There was a go board waiting there, of course.
“Don’t give me that look, Mitsuko. We won’t ignore you. We’re perfectly capable of playing and talking at the same time. Right, kiddo?” He cast a surreptious look at Hikaru, no doubt confused about why his noisy grandson wasn’t being noisy at all.
“Actually, Dad...” she said, not sure how to answer his silent questions, “there’s something I need to talk to you about…”
“Like I said, we can talk and play at the same time.”
He looked pointedly at Hikaru, who nodded, and there was that look in her son’s eyes again, that still, serious look, and she wanted to scream at her father it’s go that’s made him like this, it’s go that took my little boy away! but she didn’t want to be the crazy one here. She had to be sane and steady, for her son’s sake. So she said, “All right” and seated herself beside the board.
Her father plunked himself down with rather less ceremony and busied himself setting up the game. Hikaru busied himself staring at the game pieces tumbling out of their baskets, fascinated with something he saw every day. Mitsuko busied herself with pouring tea.
There were worried wrinkles on her father’s brow, she couldn’t help noticing. He had seen that Hikaru was strange--it was impossible not to see--but he had chosen to say nothing. Perhaps he was wiser than she was. He was her father, after all.
“How many stones today, do you think?”
Hikaru sipped his tea (he seemed to cover his mouth whenever he could), then said, too quietly, “Seven.”
“Seven stones! I know you’re a pro now, but I’m not that weak.”
Hikaru gave his grandfather an oddly pained look, then offered a four stone handicap, which seemed a more palatable number.
“So how was your seminar?” her father said, after a few moves had been played. “Was Ogata-juudan there?”
“You play him?”
“...In a way.”
Hikaru’s voice had gone hoarse and low. He dabbed at his eyes with his sleeves.
“Hikaru…?” her father did not finish his question. A fifteen-year-old boy was crying; there was no need to embarrass him further by saying it.
“I’m sorry,” Hikaru gasped out. “It’s wrong of me, but…to be playing with my own two hands...God forgive me, but I’m happy.”
More tears squeezed out from those scrunched, unhappy eyes, and Mitsuko’s wise old father gave her a look of complete bewilderment.
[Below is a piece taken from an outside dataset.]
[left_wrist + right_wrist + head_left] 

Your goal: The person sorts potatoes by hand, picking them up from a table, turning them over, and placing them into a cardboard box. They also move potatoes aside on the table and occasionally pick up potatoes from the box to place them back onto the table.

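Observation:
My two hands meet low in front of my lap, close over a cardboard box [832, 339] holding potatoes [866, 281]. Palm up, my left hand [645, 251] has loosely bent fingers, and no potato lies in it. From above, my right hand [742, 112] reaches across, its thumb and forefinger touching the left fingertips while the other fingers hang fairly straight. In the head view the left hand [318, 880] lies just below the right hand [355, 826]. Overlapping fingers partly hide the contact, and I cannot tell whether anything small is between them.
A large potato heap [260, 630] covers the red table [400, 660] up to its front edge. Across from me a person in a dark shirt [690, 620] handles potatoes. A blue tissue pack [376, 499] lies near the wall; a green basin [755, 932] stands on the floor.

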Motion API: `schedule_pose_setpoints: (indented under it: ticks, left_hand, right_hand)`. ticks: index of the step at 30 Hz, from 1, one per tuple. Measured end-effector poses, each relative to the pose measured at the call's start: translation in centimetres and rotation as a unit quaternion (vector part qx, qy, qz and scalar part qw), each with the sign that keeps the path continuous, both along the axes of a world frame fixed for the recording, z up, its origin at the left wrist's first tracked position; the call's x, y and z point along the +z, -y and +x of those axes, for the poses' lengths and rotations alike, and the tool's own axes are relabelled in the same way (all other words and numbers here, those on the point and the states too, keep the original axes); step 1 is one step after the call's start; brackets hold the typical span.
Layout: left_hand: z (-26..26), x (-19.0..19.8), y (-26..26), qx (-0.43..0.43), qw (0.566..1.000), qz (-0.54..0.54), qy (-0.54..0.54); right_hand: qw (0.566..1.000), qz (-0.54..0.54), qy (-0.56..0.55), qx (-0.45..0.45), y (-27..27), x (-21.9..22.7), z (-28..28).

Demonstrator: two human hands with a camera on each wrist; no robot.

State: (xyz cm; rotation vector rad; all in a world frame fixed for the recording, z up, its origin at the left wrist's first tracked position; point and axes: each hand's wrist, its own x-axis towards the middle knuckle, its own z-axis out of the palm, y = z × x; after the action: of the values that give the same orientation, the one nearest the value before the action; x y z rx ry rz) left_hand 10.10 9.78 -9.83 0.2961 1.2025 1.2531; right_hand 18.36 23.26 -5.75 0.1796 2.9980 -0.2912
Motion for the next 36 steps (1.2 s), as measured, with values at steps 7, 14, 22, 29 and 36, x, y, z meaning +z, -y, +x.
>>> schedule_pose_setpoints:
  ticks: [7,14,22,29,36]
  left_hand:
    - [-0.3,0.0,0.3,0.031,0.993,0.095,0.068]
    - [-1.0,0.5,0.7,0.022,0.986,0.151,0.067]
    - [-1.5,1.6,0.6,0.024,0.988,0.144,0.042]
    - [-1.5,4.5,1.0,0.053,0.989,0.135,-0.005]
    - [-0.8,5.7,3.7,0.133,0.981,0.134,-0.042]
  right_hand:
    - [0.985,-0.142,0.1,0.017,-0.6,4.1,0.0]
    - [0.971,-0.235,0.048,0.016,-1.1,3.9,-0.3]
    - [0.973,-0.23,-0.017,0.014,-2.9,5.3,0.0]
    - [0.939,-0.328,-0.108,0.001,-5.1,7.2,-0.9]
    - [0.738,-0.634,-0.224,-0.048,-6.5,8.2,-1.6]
“Did something happen at the seminar?” he asked, voice worried and soothing, and Mitsuko thought, somewhat hysterically, that they would be using that kind of voice on her son for the rest of his life.
“Nothing happened,” Hikaru said. “I got to play go there.”
“Well, of course you did.” Her father looked to her, as though she had answers. “Did you lose a game you expected to win? Anyone put you down, give you trouble?”
Hikaru shook his head mutely.
They waited, but he said nothing more on the matter. Eventually, the lines on his face smoothed away; his expression went blank and calm, and she wasn’t sure if she hated this face more than the other.
“I give you my thanks,” he said, eyes blank, “for this game, but I’m afraid I can’t finish it. I should not have imposed upon you.”
“Hikaru,” her father’s face went incredulous, too shocked still to be hurt, “you know it’s never--”
“Please,” said the child in a steely tone she had never heard him use before, “do not ask me again to play. It’s not that I don’t want to,” and his voice broke a little, the steel brittle, “but it is not my right and it is not why I came here. Please, just allow me one favour: I would like to see the goban in the attic. Once I have done that, I will go and leave you in peace.”